The problem =>
Copy each line of the material in which the word "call" appears.

··· Provided information ···

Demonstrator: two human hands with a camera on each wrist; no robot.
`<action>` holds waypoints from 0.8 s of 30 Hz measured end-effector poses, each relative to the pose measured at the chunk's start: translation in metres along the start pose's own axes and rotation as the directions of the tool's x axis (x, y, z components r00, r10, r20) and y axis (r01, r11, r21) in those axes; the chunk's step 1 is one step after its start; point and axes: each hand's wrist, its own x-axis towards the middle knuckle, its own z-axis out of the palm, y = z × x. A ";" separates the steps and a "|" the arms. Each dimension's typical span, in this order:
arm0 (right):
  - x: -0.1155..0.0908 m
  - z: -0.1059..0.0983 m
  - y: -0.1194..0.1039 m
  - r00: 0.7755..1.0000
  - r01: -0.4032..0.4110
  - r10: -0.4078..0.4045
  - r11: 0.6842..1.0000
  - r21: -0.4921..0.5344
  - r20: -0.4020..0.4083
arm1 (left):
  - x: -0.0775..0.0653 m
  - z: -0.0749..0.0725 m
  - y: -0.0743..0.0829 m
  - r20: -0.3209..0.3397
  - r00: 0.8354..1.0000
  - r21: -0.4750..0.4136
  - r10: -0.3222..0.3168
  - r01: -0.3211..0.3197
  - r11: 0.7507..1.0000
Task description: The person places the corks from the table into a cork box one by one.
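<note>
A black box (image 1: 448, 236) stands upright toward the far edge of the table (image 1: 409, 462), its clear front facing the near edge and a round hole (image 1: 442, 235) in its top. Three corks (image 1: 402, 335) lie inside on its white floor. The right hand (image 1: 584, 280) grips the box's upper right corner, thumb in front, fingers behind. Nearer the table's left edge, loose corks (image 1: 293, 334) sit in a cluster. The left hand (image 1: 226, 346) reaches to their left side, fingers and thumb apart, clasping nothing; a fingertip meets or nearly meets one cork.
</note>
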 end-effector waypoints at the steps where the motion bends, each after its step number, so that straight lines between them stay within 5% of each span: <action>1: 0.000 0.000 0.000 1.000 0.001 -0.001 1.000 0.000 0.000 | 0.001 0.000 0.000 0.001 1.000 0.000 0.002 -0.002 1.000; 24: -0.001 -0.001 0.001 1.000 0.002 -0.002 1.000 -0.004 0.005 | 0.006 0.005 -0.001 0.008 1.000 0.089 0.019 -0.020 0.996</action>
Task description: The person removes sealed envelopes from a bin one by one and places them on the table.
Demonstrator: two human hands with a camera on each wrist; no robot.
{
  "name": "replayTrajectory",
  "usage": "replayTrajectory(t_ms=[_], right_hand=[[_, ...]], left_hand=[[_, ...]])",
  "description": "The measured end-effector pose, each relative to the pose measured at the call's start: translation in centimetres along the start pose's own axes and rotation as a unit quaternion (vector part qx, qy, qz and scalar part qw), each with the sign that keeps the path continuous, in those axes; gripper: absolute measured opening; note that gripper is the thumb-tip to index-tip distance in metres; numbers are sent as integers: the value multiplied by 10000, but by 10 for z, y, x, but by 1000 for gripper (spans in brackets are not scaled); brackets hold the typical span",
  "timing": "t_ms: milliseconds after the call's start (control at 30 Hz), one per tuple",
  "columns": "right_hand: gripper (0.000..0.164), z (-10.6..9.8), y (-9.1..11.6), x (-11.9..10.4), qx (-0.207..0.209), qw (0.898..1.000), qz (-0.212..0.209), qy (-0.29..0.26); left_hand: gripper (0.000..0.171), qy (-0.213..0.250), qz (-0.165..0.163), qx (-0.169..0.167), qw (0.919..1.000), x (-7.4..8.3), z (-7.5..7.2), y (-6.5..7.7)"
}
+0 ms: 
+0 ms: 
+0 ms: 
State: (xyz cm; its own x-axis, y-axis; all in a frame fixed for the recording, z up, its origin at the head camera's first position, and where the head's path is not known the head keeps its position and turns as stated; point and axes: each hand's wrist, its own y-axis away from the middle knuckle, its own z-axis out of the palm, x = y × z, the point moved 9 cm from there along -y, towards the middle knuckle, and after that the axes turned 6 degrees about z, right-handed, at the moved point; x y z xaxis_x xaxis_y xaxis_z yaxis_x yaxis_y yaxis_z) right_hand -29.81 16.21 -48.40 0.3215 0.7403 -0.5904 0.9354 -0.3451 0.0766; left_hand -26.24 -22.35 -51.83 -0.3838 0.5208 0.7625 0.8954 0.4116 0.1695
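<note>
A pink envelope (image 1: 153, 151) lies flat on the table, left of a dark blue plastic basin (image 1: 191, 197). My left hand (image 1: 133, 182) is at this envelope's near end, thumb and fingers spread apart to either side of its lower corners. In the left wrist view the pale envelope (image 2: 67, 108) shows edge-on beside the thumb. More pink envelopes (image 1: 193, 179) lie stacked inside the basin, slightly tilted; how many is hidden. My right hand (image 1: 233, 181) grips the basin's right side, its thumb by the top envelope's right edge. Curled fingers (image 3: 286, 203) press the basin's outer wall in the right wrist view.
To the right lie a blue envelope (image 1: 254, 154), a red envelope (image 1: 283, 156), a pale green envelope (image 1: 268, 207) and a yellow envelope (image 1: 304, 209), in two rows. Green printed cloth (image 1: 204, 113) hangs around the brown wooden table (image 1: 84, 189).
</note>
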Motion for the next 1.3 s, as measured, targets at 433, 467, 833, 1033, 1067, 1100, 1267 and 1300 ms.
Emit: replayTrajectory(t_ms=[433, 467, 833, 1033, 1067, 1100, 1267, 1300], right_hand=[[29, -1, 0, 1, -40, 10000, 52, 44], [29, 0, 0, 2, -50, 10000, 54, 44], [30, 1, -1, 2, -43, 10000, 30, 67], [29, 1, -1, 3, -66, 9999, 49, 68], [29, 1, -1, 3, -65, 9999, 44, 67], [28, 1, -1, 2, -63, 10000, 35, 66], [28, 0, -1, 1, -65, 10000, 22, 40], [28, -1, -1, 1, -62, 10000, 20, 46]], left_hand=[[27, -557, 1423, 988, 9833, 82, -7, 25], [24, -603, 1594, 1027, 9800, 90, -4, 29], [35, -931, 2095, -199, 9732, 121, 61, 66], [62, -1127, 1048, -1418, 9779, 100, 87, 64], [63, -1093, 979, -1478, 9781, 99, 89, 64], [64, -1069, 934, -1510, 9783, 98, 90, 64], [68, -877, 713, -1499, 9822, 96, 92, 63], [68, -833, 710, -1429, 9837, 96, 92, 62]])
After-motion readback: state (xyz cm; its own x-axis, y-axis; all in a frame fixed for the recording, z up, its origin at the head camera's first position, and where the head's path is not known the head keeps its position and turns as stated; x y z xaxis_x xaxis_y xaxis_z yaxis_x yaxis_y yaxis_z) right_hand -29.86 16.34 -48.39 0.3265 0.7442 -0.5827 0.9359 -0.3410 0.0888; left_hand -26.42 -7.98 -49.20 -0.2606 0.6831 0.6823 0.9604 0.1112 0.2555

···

Answer space =>
  "description": "The measured end-effector pose, each relative to the pose measured at the call's start: translation in centimetres along the start pose's own axes and rotation as a unit quaternion (vector part qx, qy, qz and scalar part qw), each with the sign that keeps the path continuous, in those axes; gripper: absolute measured opening; note that gripper is the thumb-tip to index-tip distance in metres; numbers are sent as integers: the value multiplied by 10000, but by 10 for z, y, x, but by 1000 for gripper (spans in brackets are not scaled); brackets hold the typical span",
  "timing": "t_ms: milliseconds after the call's start (control at 30 Hz), one per tuple",

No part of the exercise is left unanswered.